How To Improve Your Indoor Air Quality
Now that we’ve touched on what causes IAQ problems and how to spot their presence, let’s talk about getting rid of them!
Get Fresh Air
First, open your windows from time to time, even in the summer and winter. Of course, you need them closed when the heat or AC is running. But, getting some fresh air every few days helps eliminate all kinds of allergens and contaminants that have been building up inside for weeks or even months.
Make A Cleaning Routine
A robust weekly cleaning routine eliminates many contaminants that lead to unhealthy air in your home. Cleaning thoroughly, vacuuming, wiping surfaces with a damp cloth, and washing your linens in hot water all make a huge difference.
Change Your HVAC Filter
We talked briefly about the air filter in our heating and cooling system. Furnaces, central air, and mini splits all use them to trap dust and tiny particles. But, you need to change them out, so they don’t get clogged.
All that buildup makes its way back into the air when that happens. To avoid this, change that filter every month. For mini splits with reusable filters, clean them out every month.
Your air conditioner doubles as a humidifier, significantly reducing humidity in the summer. You can also buy separate humidifiers if that’s not enough for your home. These range from portable plug-in models that treat a single room to whole-house appliances that attach directly to your furnace and central air.
Use An Air Purifier
Different air purifiers use strong filters, UV or UVC lights, and even electricity to trap, neutralize, and eradicate bacteria, mold spores, viruses, and many other organic and non-organic contaminants. As with humidifiers, you can buy inexpensive models that treat a single room. Or, invest in a system that works with your HVAC system to treat your entire house.

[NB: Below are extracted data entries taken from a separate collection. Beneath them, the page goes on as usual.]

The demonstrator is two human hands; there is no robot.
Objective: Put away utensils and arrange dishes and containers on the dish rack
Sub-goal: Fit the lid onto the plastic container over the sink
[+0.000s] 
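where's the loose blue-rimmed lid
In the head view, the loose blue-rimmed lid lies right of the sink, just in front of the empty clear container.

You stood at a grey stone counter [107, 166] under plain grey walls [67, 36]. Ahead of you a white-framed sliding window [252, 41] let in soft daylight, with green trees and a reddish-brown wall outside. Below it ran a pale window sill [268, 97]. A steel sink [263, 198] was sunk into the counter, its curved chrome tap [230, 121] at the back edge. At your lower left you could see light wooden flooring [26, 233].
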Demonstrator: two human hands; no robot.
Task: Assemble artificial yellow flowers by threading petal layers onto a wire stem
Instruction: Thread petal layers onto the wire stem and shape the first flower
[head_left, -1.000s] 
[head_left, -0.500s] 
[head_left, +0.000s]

Clean Your Heating & Cooling System
Dirt, dust, and even mold can grow in your HVAC system. And the problem is most common with ductless mini splits.
The insides of the air handlers are dark, warm, and moist — a perfect breeding ground for microbial growth. Plus, they are tough to clean because of all the tiny parts jammed in there.
As a result, you’ll get loads of mold growing in there. Then, the spores — along with dust, dirt, pollen, and other pollutants — end up in the air you breathe when the system blows it back out into the room.
If you’ve never had a professional mini split deep cleaning, you owe it to yourself to have an HVAC tech — or better yet, a company specializing in this service — look inside and show you what they find. The good news is that a fast, easy clean can get rid of the problem.
There’s a lot that goes into your indoor air quality, but it can be easier than you think to make the air you breathe at home much healthier! Start with these easy tips and feel the difference for yourself.